I'm not trying to defend the big boys (BMC) by any means but you must admit it is a market driven industry and they must make what the market desires or is convinced to drink by $1,000,000 ad campains. I'm sure there are amazing beer that come out of their R&D departments after all the goal of any brewer is to make sperbe beer, but due to cost of production and market size these products arn't massed produced. Think of all the crazy designs and technology that goes into a concept car and how much of that actually makes it to production. I'm glad to see the big guys go put on a limb here and put something on the market that will not be desireable to everyone.


----------



## JohnnyFlake (May 31, 2006)

Commander Quan said:


> I'm not trying to defend the big boys (BMC) by any means but you must admit it is a market driven industry and they must make what the market desires or is convinced to drink by $1,000,000 ad campains. I'm sure there are amazing beer that come out of their R&D departments after all the goal of any brewer is to make sperbe beer, but due to cost of production and market size these products arn't massed produced. Think of all the crazy designs and technology that goes into a concept car and how much of that actually makes it to production. I'm glad to see the big guys go put on a limb here and put something on the market that will not be desireable to everyone.
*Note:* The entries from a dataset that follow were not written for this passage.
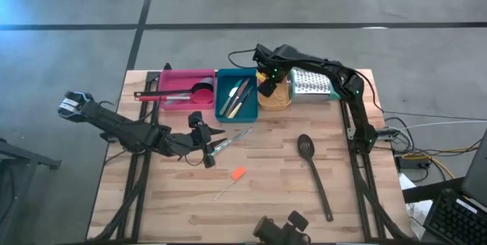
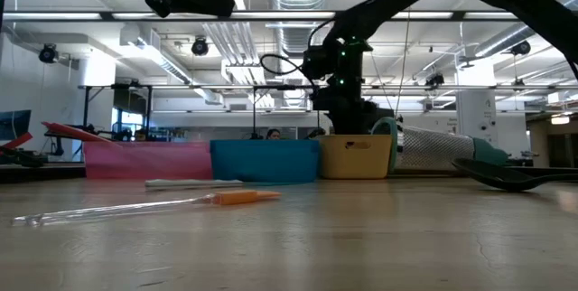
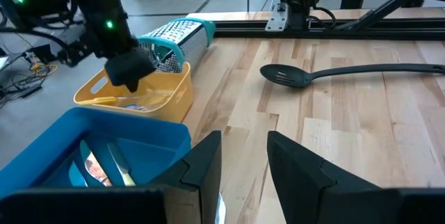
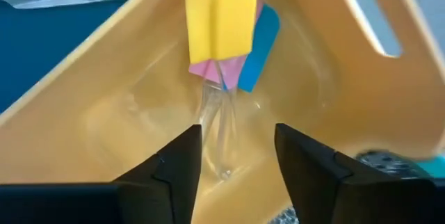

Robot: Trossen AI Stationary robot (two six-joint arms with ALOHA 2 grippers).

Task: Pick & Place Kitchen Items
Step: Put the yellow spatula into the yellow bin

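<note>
High view: three trays along the table's far edge

High view showing a pink tray [image 1: 185, 75], a teal tray [image 1: 225, 80] and an orange tray [image 1: 275, 102] standing side by side, teal in the middle. Taking the teal tray as landmark: lying inside it, several thin knives [image 1: 236, 97]; sitting in the pink tray just left of it, a red spoon [image 1: 163, 96] and a dark round piece. Hovering over the orange tray just right of it, the right gripper [image 4: 231, 156], fingers standing apart and clamping nothing. Resting inside that orange tray, seen from the right wrist, a yellow piece [image 4: 217, 17] on a clear handle, lying over a pink piece [image 4: 208, 70] and a blue piece [image 4: 258, 49]. Lying on its side beyond the orange tray, a metal grater [image 1: 311, 84].

Waiting low over the wood in front of the teal tray, the left gripper [image 1: 207, 146], fingers parted and empty. Lying loose on the table nearer the front edge than the teal tray: an orange piece [image 1: 238, 173] on a thin clear stick, and, off to the right, a black slotted turner [image 1: 313, 172].
</note>
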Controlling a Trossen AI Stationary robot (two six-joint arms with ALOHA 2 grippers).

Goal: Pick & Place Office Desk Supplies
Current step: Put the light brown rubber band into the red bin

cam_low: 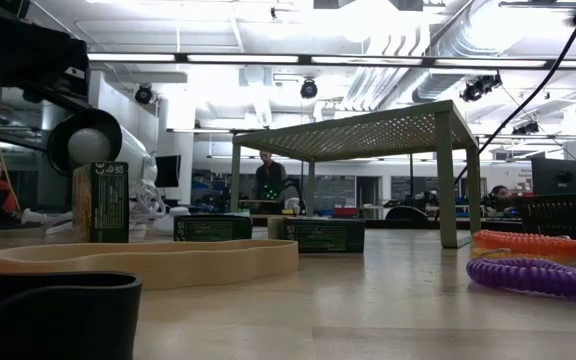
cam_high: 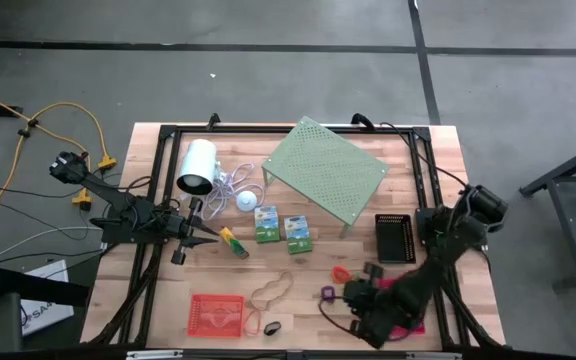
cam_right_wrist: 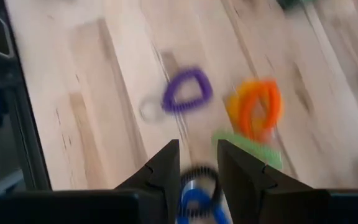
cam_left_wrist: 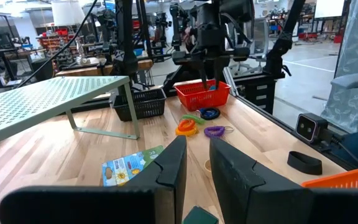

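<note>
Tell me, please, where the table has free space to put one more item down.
Bare wood lies between the red mesh basket and the yellow-green marker, and right of the black mesh basket. It is crowded around the coiled loops by the right claw.

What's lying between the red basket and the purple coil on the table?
In the high view, a tan rubber-band loop and a small dark band lie between the red basket and the purple coil; otherwise bare wood.
</note>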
You make a valid point! However, in comparison, the cost of a concept car is a whole lot different than the cost of a high quality beer, which is between $1 and $2 a bottle, on average, at a liquor store. Of course there are many quality beers that sell in the $6 to $10 range, per bottle, usually for a 750ml size bottle and a few that go even higher. In any case they are affordable to the average working man. For the person who wants to drink six, twelve or more bottles/cans of beer, or even more in a single sitting, I doubt that it makes much difference. However, for those that simply want to drink a couple of beers and truly enjoy and savor the fine complexities of a high quality beer, why not buy the best you can afford?
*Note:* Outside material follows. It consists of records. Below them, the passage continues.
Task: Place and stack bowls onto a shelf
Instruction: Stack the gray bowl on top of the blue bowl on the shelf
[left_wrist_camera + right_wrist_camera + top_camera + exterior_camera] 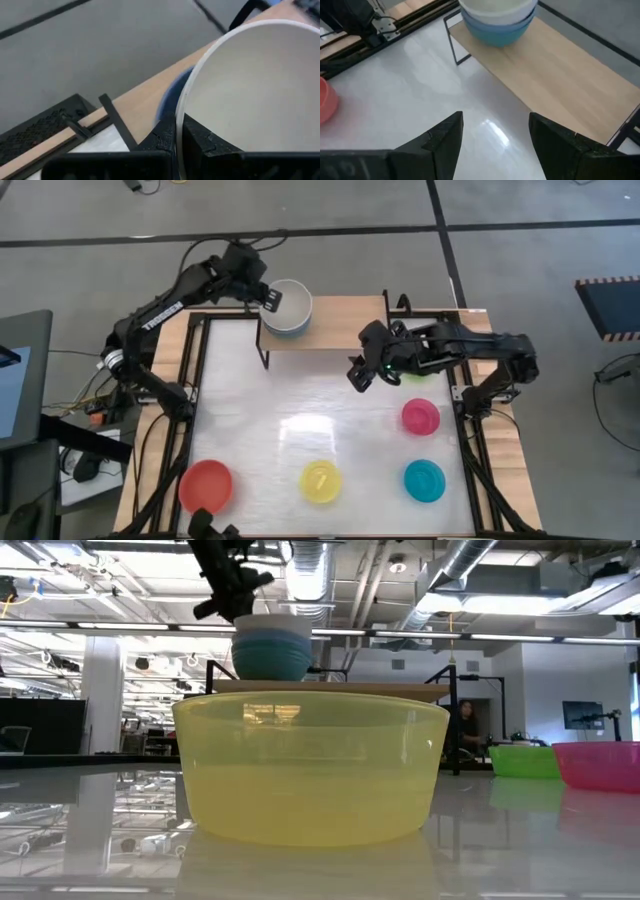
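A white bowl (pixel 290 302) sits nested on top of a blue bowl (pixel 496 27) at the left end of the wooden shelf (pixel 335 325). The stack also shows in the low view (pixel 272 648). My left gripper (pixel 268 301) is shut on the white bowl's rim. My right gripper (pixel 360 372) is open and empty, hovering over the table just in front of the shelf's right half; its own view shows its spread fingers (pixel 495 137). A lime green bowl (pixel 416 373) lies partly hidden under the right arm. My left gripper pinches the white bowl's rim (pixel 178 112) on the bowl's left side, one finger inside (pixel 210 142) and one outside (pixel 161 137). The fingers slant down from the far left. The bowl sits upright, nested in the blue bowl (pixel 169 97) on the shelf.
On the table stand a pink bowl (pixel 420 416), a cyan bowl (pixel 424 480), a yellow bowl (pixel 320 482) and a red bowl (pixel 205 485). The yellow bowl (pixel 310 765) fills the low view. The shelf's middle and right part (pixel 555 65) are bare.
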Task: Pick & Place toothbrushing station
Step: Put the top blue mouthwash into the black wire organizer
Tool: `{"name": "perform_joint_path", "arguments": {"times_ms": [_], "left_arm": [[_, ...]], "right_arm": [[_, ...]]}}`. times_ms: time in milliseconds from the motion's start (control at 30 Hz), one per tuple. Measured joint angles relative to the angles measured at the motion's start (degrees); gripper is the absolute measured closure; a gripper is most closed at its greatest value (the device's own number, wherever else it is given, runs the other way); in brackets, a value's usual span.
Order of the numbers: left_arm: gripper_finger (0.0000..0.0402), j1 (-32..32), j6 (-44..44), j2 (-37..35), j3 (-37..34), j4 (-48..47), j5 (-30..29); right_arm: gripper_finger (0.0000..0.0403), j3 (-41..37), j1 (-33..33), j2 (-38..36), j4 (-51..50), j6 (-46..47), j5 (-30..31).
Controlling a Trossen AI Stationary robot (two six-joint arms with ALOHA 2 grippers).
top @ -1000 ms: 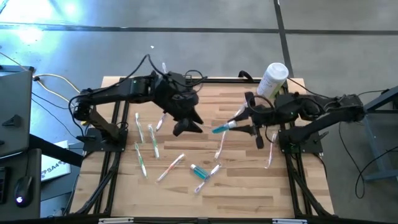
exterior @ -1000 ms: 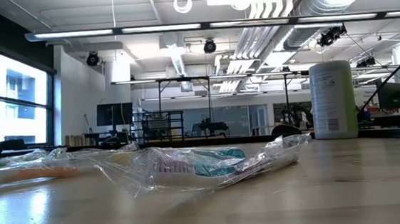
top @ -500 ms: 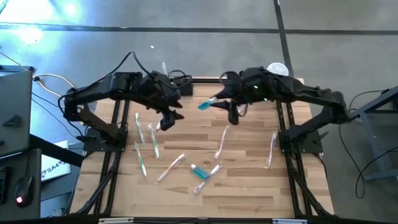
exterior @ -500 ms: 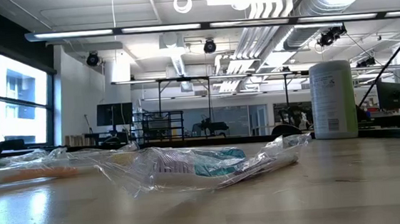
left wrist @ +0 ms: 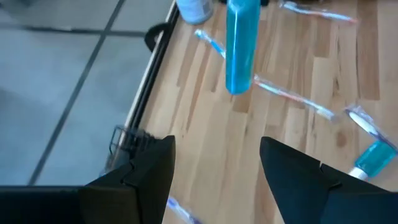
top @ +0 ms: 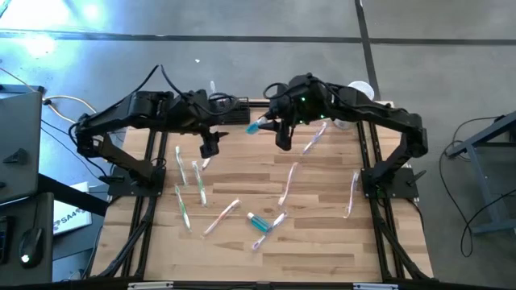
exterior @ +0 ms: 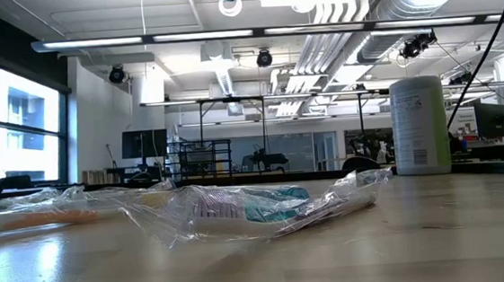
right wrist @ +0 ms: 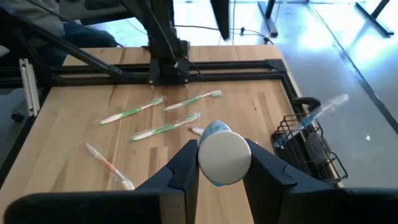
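Observation:
The toothbrushing station, a small black wire rack (top: 235, 110), stands at the table's far edge with a wrapped toothbrush (right wrist: 324, 111) sticking up out of it; the right wrist view shows the rack (right wrist: 308, 146) too. My right gripper (top: 280, 135) hovers just right of the rack, shut on a blue toothpaste tube (top: 258, 126). My left gripper (top: 211, 146) hangs open and empty above the table, near-left of the rack; its wrist view shows the tube (left wrist: 242, 43) ahead of the spread fingers (left wrist: 214, 163). My right gripper pinches the tube between its two fingers at the white cap end (right wrist: 224, 155), which faces the wrist camera. The blue body (top: 256, 127) sticks out ahead of the fingers toward the rack. The tube is lifted clear of the table, slanting downward.
Several wrapped toothbrushes lie loose on the wood, at the left (top: 193, 181), in the middle (top: 286, 184) and at the right (top: 352, 195). A second blue tube (top: 258, 221) lies near the middle. A tall white container (exterior: 420, 126) stands at the far right corner.
My right gripper has carried the blue tube toward the table's far edge and left, up to the rack, still clear of the table. My left gripper has drawn back toward the left and far edge and has turned at the wrist, staying open.

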Motion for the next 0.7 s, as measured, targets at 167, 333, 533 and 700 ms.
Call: {"name": "perform_joint_path", "arguments": {"times_ms": [167,333,533,700], "left_arm": [[0.0172,0.0,4.7,2.3,0.0,5.3,0.3],[0.0172,0.0,7.7,4.4,0.0,11.2,5.1],[0.0172,2.4,5.9,5.6,-0.1,10.9,9.5],[0.0172,4.9,4.5,6.8,-0.1,11.8,15.5]], "right_arm": [[0.0315,0.1,1.0,0.0,0.8,-0.2,1.0],[0.0315,0.1,2.2,0.0,0.8,-0.3,2.5],[0.0315,0.1,3.3,0.0,0.8,-0.3,3.2],[0.0315,0.1,3.9,0.0,0.8,-0.4,4.1]]}}
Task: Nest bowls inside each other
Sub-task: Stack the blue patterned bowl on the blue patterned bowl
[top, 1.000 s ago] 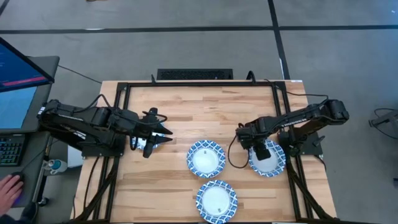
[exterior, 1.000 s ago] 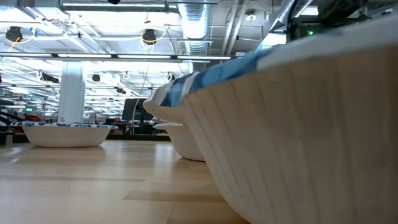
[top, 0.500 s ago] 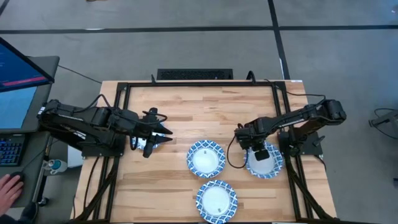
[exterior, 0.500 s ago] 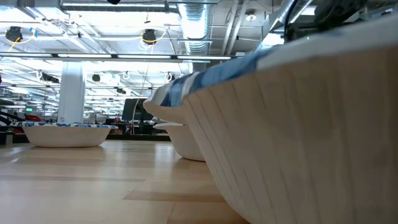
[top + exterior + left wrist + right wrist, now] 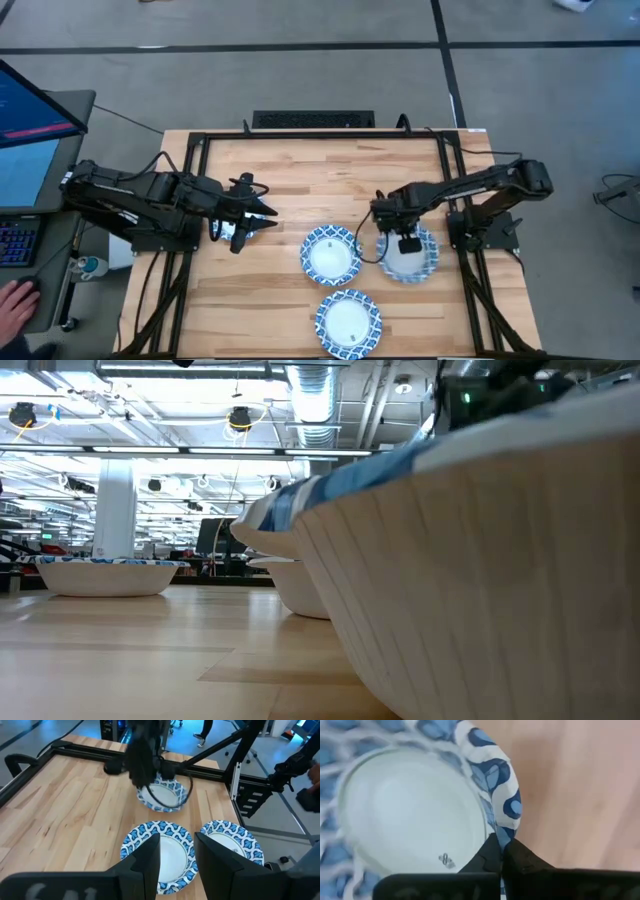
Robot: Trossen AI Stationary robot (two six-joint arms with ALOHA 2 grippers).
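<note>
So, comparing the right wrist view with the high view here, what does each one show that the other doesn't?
Only the right wrist view shows the right gripper pinching the rim of the carried bowl between shut fingers, and a small mark printed on its white centre. Only the high view shows the layout: the left gripper waiting over the table's left side, and two more bowls, one mid-table and one near the front edge. Both show the same blue-and-white bowl in the right gripper over the wooden table.
</note>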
The quality beers that use to be hard to find, are not so hard to find any more. Yes, there are local area brewries, where the beers can only be purchased locally, but more often than not, many, many of the great beers are now available at most large liquor outlets. Go to any large B&M and you, most likely, will find 50/100 and more, high quality beers on the shelves.

You can certainly find Sam Adams, almost anywhere and they brew about 16 or 17 different style beers. Start with them and then work your way up!

Remember, life is far too short to drink cheap Beer, cheap Booze and smoke cheap Cigars!!!

Johnny


----------



## Commander Quan (May 6, 2003)

So did anyone actually find and try this beer? I looked for it for a couple weeks and gave up.


----------



## Leeboob (Apr 2, 2006)

nope, i just drop a hershey kiss in my bud for a little somethin' extra.


----------



## ky toker (Jun 2, 2005)

mmblz said:


> so they take a flavorless beer, and add a non-beer flavor?


:r Hey man, why don't we go bet a few beers that taste like..ummm... tastes like beer.

I can understand the choc stouts and ports, but when I drink a beer I want to drink a beer. If I want pumkin, orange, cherry or 7 year old vanilla I'll buy a freakin' slurpee. If you have to cover up the beer taste, then maybe you don't actually like beer.


----------



## (909) (Jul 27, 2004)

ky toker said:


> :r Hey man, why don't we go bet a few beers that taste like..ummm... tastes like beer.
> 
> I can understand the choc stouts and ports, but when I drink a beer I want to drink a beer. If I want pumkin, orange, cherry or 7 year old vanilla I'll buy a freakin' slurpee. If you have to cover up the beer taste, then maybe you don't actually like beer.


I Agree 100%

The only thing that I want my beer to taste like is beer. If you need to add flavor to your beer then maybe you should quit drinking that fizzy yellow stuff and try something new.

Here's a couple to get you going:

Stone Ruination IPA

Arrogant Bastard Ale


----------



## MikeP (Jan 12, 2006)

Commander Quan said:


> So did anyone actually find and try this beer? I looked for it for a couple weeks and gave up.


I had a friend bring over a six pack of beers he had in his 'beer fridge' and one of them was this chocolate beer from Miller. I think he was just trying to get rid of this particular bottle. It certainly isn't the style of brew that I prefer but it was "beer" and it was in my fridge so I figured I had to drink it. The only really positive thing I can say about it is that it actually had more flavor than anything else Miller brews. The chocolate wasn't overpowering - it was okay. As I said, not my thing. I've had pumpkin flavored beers - never purchased intentionally but maybe through a beer club or something. Again the flavors and spices are subtle and it is drinkable just not my thing. Locally, I love a good old world styled Sprecher beer. I have come to appreciate the microbreweries where quality is what matters, not quantity.


----------



## NCatron (Sep 7, 2005)

This stuff is FOUL.

If you want the experience for free, take a flavorless beer and add Hershey's chocolate syrup. A lot of it.

Ugh.  I was expecting a choclate-malt flavor, a-la certain stouts. But I got this. :c


----------



## Bleedingshrimp (Dec 6, 2006)

My favorite "chocolate" beer is Rogue Chocolate Stout....really killer stuff. As far as chocolate lagers...no I'm okay I think. Not big on "flavored" beers with very few exceptions. I like a few seasonal brews if they are done well. Weyerbacher Imperial Pumpkin is one that's done very well in my opinion.


----------